▸ **PROBLEM REQUIREMENTS**: Please retype the entries below exactly, only from their first line through the line containing "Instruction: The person", leaving every picture out.

+++ TASK MATERIAL

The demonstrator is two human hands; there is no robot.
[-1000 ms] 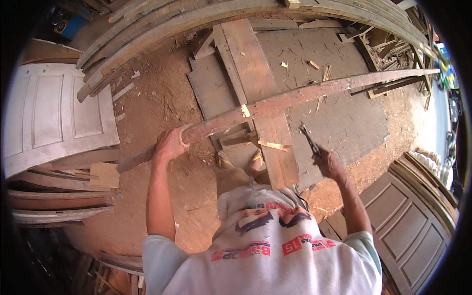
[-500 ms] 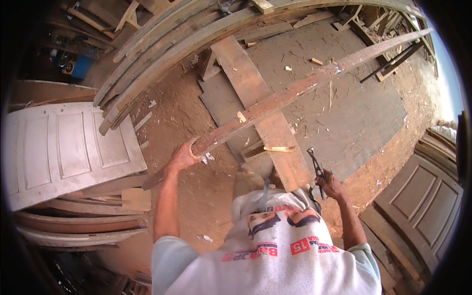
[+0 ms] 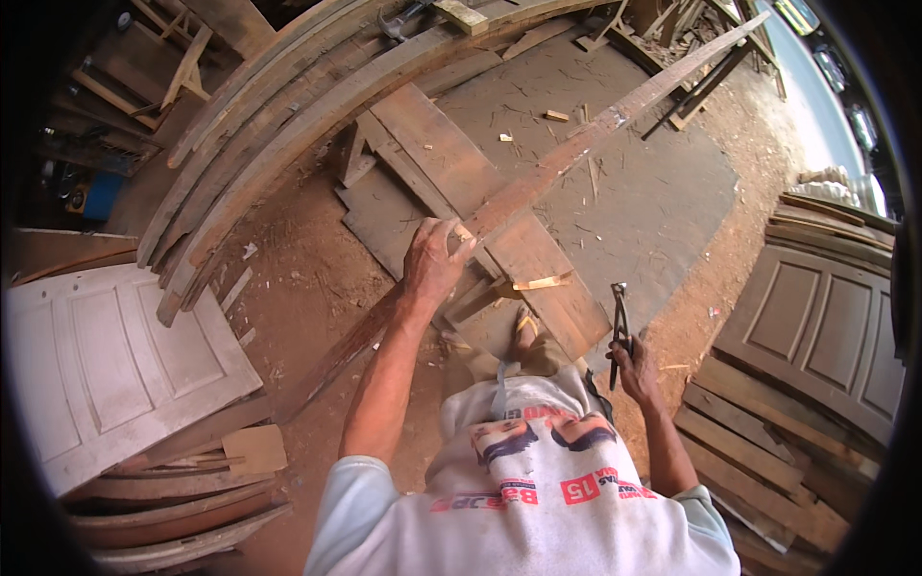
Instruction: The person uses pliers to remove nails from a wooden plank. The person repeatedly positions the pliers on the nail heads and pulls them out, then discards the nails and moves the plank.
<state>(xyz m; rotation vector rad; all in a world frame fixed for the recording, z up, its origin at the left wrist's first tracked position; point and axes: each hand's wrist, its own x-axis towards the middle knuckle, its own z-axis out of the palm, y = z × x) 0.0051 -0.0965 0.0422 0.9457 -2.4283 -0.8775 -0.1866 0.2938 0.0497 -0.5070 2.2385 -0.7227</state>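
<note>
A long reddish-brown wooden beam [image 3: 543, 178] slants across the view, lying over a wide plank [image 3: 526, 252]. My left hand [image 3: 434, 261] is closed over the beam just left of that plank. A small pale piece of wood [image 3: 464, 233] shows between its thumb and forefinger; whether they pinch it I cannot tell. On the right, apart from the beam, my right hand [image 3: 634, 367] is closed round the handles of a pair of dark metal pincers [image 3: 619, 312], jaws pointing away from me. A light wood splinter [image 3: 542, 282] lies on the plank near my body.
A dark sheet [image 3: 634, 192] strewn with chips covers the ground beyond the plank. Long curved timbers [image 3: 288, 144] run along the far left, with a hammer [image 3: 401, 21] on them. A pale panelled door [image 3: 115, 360] lies left; another panelled door [image 3: 816, 322] and stacked boards [image 3: 749, 442] stand right.
My left hand has moved along the beam, away from its near end, up to the small pale wood piece. My right hand still holds the pincers. The whole view has shifted.
</note>
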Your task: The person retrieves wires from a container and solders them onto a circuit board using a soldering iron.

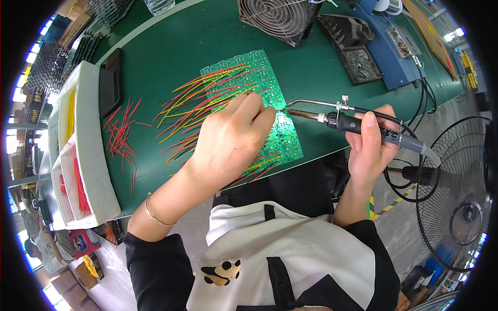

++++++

▸ **ANSWER**:
The demonstrator is two human hands; there is no robot.
[-1000 ms] 
[-500 ms] 
[+0 ms] 
Instruction: The person uses pliers to remove nails from a wooden plank. The person repeatedly positions the pliers on the nail heads and pulls them out, then discards the nails and moves the plank.

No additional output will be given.